VeriSign Anti-Competitive Pricing Suit May Proceed

(WEB HOST INDUSTRY REVIEW) — An appeals court has decided to revisit a December 2008 ruling regarding alleged antitrust violations as a result of VeriSign’s (www.verisign.com) relationship with non-profit domain name system coordinator, the Internet Corporation for Assigned Names and Numbers (www.icann.org), which could give it a monopoly on the .com registry.
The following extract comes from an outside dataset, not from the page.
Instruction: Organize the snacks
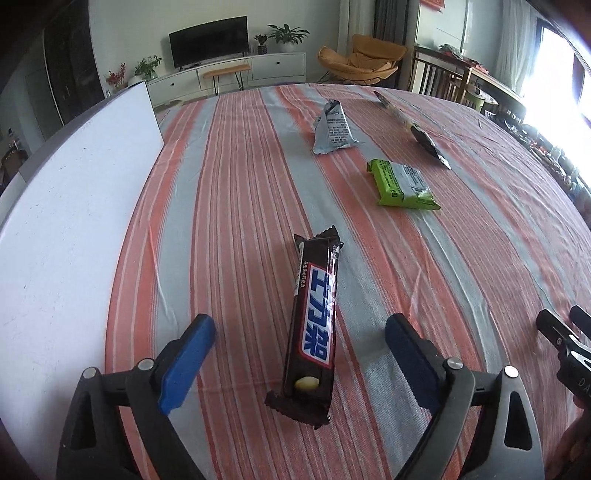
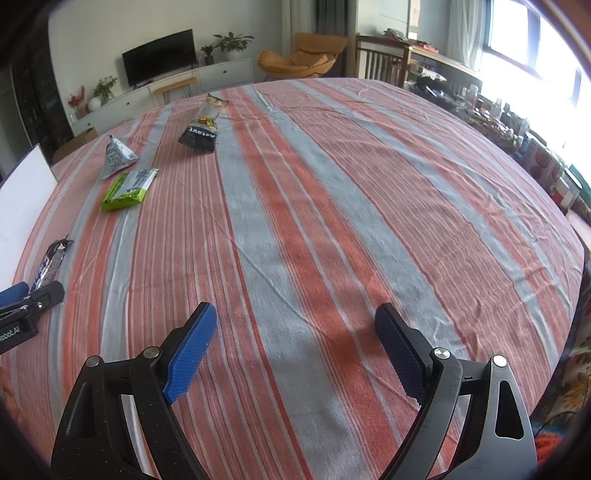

According to a report filed by the Northern District of California district court, the Coalition for ICANN Transparency (www.cfit.info), an organization composed of website owners and other DNS participants, filed its complaint in 2005 against VeriSign, the sole operator of the “.com” and “.net” domain name registries in accordance with its contract with ICANN.

While the presence of only one operator for each domain name registry at any one time is not disputed, CFIT is concerned that the only viable competition can take place when obtaining a new contract after the expiration of the old one. The court found that there was no competitive bidding process surrounding VeriSign’s .com agreement with ICANN in 2006.

VeriSign, which receives a fee for registering each domain name, was also allowed to increase the price of domain names by up to seven percent over four of the six following years. The .net agreement, which was awarded as a result of competitive bidding, contained price caps set to expire on December 31, 2006, leaving no limitation on the price that could be charged for .net names.

In the original case, CFIT sought to show that the prices were artificially high and that the renewal provisions wrongfully restrained competition for successor contracts. It also complained VeriSign’s conduct in obtaining the anti-competitive provisions constituted monopolization or attempted monopolization of the .com and .net registration markets. It also sought an injunction against VeriSign’s proposed service for registration of expiring domain names, on the ground it constituted an attempted monopolization of that allegedly separate market.

In its appeal, CFIT contends that the district court failed to appreciate the seriousness of the anti-competitive conduct allegations and that, by rejecting the existence of a separate, expiring domain name market, the district court “improperly relied on already outdated authority.”